So we started from the definition of the dot product as a sum of products of components (in two dimensions), and proved the cosine formula. This would have been harder to do in three dimensions, where a different approach would be needed.

### … or maybe it’s just a definition

There was a delay in that answer, and in between, Bryan had asked the same question just a little differently, indicating that the context was in fact three dimensions:

Hi Doctors, In determining some angles in 3-D figures, I used the theorem: A.B = |A||B|cosA - pertaining to vectors I was thinking this looked like the law of cosines, but I couldn't make the mental connection. Could you please help me to understand how the above theorem was derived?

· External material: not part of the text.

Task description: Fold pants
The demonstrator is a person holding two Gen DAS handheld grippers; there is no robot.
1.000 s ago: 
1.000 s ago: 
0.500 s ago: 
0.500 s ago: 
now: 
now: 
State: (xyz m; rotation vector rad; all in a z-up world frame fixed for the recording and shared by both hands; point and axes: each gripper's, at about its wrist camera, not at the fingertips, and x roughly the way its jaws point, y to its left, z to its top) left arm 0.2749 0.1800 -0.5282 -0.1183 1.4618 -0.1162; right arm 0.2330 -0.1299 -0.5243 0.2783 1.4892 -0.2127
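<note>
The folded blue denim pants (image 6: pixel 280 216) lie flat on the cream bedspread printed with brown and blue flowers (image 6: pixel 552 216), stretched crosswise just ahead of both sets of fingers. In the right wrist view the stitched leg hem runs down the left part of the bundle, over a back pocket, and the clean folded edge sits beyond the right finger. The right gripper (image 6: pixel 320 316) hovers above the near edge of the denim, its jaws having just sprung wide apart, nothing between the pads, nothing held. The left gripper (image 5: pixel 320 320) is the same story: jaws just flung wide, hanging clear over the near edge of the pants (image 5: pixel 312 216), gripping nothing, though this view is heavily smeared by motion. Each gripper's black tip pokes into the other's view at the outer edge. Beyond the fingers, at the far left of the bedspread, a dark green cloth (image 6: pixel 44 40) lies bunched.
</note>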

The Law of Cosines is indeed a good idea; hold that thought!

Doctor Anthony answered, sort of reversing what he’d said in his previous answer:

This is not so much a 'theorem' as a 'definition'. You DEFINE the scalar products of two vectors to be the product: a.b = |a| x |b| x cos of angle between a and b. Following this definition you get the very convenient result that two vectors given in component form such as: a = (x1,y1,z1) b = (x2,y2,z2) then the scalar product is: a.b = x1.x2 + y1.y2 + z1.z2

This, of course, is the reverse approach from what we’ve said so far: If you *define* the dot product in terms of the angle, then you have to prove the component-wise form from that. The important thing is that both characterizations of the dot product can be shown to be equivalent. So let’s do that next.

## Finding the cosine

A couple months later, we had another similar question, to which we gave another two answers:

Deriving the Dot Product I would like a very thorough explanation ofhow we derive the formula |u| |v| cos(x) = u.v, the dot product. I have looked in several books and they merely write this as a given instead of explaining how and why we get this equation. I need the formula so as to calculate the angle between two points on the surface of a sphere, but I want to understand what I am doing

The context suggests that this is another question about three dimensional vectors, but we’ll still be holding off on that. Note that Nick clearly has defined the dot product based on components, and treats this as a theorem; but he’s written it with the trigonometric form on the left.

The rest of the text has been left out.